REQUIRED ACTION
Reproduce the listing below exactly, minus its pictures.

COLLECTED DATA

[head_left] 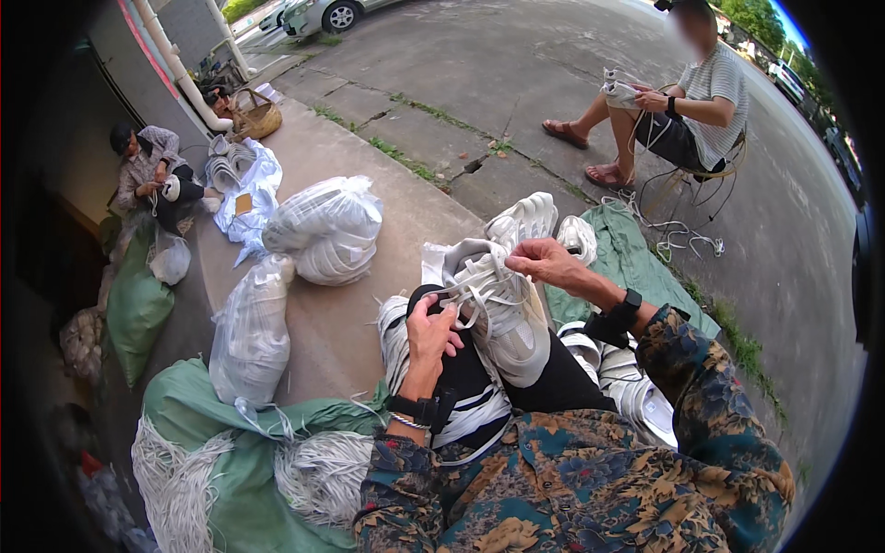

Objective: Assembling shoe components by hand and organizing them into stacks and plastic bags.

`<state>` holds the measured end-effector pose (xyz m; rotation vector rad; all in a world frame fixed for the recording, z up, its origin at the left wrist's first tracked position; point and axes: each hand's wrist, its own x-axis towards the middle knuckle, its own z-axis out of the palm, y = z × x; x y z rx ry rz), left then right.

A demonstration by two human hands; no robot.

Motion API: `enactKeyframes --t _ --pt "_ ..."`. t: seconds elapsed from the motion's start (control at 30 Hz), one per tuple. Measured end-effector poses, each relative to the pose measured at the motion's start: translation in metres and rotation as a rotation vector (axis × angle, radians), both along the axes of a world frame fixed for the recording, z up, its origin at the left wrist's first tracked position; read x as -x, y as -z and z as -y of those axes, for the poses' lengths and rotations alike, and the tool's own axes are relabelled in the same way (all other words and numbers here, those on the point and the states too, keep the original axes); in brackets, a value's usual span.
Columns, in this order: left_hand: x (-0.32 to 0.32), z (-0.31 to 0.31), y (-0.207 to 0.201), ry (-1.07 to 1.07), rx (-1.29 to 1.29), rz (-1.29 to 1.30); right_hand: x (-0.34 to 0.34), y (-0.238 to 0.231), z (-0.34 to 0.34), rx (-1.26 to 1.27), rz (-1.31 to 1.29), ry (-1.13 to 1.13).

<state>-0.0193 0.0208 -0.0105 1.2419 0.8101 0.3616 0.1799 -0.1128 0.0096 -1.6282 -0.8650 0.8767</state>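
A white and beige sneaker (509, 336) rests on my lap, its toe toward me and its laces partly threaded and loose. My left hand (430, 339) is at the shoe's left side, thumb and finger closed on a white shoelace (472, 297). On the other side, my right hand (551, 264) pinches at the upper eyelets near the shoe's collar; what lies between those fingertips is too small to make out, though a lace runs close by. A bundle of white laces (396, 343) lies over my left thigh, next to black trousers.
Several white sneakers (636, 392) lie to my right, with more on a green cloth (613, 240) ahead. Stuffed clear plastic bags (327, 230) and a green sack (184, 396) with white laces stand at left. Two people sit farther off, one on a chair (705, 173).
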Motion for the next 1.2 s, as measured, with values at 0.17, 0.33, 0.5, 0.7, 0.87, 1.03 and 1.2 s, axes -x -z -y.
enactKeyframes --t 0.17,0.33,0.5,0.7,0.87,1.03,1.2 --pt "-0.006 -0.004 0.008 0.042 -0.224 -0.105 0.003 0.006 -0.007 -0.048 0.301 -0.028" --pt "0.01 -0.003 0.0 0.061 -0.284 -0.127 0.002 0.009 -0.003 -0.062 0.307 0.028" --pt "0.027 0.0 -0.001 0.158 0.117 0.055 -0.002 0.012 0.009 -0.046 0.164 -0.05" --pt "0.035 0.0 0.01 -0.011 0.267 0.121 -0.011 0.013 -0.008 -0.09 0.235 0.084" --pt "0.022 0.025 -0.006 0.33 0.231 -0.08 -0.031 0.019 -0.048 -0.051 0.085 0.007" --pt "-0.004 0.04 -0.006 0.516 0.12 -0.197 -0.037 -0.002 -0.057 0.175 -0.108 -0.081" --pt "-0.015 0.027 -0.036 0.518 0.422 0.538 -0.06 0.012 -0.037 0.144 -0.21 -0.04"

SOLUTION TO THIS EXERCISE
[head_left] 

Objective: Assembling shoe components by hand and organizing them into stacks and plastic bags.

`<state>` holds the measured end-effector pose (xyz m; rotation vector rad; all in a world frame fixed for the recording, z up, its origin at the left wrist's first tracked position; point and axes: each hand's wrist, its own x-axis towards the middle knuckle, its own z-axis out of the palm, y = z × x; x y z rx ry rz), left then right.

A demonstration by two human hands; no robot.

Motion API: `enactKeyframes --t _ --pt "_ ..."`. t: seconds elapsed from the motion's start (control at 30 Hz), one per tuple. Measured end-effector poses, each relative to the pose measured at the motion's start: translation in metres and rotation as a rotation vector (axis × angle, radians), both along the axes of a world frame fixed for the recording, z up, its origin at the left wrist's first tracked position; read x as -x, y as -z and z as -y of those axes, for the poses' lengths and rotations alike, and the tool's own axes are relabelled in the same way (all other words and numbers here, those on the point and the states too, keep the original axes); in brackets, a value's usual span.
Columns, in this order: left_hand: x (-0.32 to 0.32), z (-0.31 to 0.31), y (-0.207 to 0.201), ry (-1.07 to 1.07), rx (-1.29 to 1.29), rz (-1.29 to 1.30); right_hand: x (-0.34 to 0.34), y (-0.238 to 0.231), z (-0.34 to 0.34), rx (-1.26 to 1.27), rz (-1.31 to 1.29), ry (-1.13 to 1.13).

<state>-0.0193 0.0208 -0.0105 1.2419 0.8101 0.3616 0.1799 -0.1128 0.0096 -1.6282 -0.8650 0.8767</state>
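A white and beige sneaker (509, 336) rests on my lap, its toe toward me and its laces partly threaded and loose. My left hand (430, 339) is at the shoe's left side, thumb and finger closed on a white shoelace (472, 297). On the other side, my right hand (551, 264) pinches at the upper eyelets near the shoe's collar; what lies between those fingertips is too small to make out, though a lace runs close by. A bundle of white laces (396, 343) lies over my left thigh, next to black trousers.
Several white sneakers (636, 392) lie to my right, with more on a green cloth (613, 240) ahead. Stuffed clear plastic bags (327, 230) and a green sack (184, 396) with white laces stand at left. Two people sit farther off, one on a chair (705, 173).
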Motion for the next 1.2 s, as measured, with values at 0.17, 0.33, 0.5, 0.7, 0.87, 1.03 and 1.2 s, axes -x -z -y.
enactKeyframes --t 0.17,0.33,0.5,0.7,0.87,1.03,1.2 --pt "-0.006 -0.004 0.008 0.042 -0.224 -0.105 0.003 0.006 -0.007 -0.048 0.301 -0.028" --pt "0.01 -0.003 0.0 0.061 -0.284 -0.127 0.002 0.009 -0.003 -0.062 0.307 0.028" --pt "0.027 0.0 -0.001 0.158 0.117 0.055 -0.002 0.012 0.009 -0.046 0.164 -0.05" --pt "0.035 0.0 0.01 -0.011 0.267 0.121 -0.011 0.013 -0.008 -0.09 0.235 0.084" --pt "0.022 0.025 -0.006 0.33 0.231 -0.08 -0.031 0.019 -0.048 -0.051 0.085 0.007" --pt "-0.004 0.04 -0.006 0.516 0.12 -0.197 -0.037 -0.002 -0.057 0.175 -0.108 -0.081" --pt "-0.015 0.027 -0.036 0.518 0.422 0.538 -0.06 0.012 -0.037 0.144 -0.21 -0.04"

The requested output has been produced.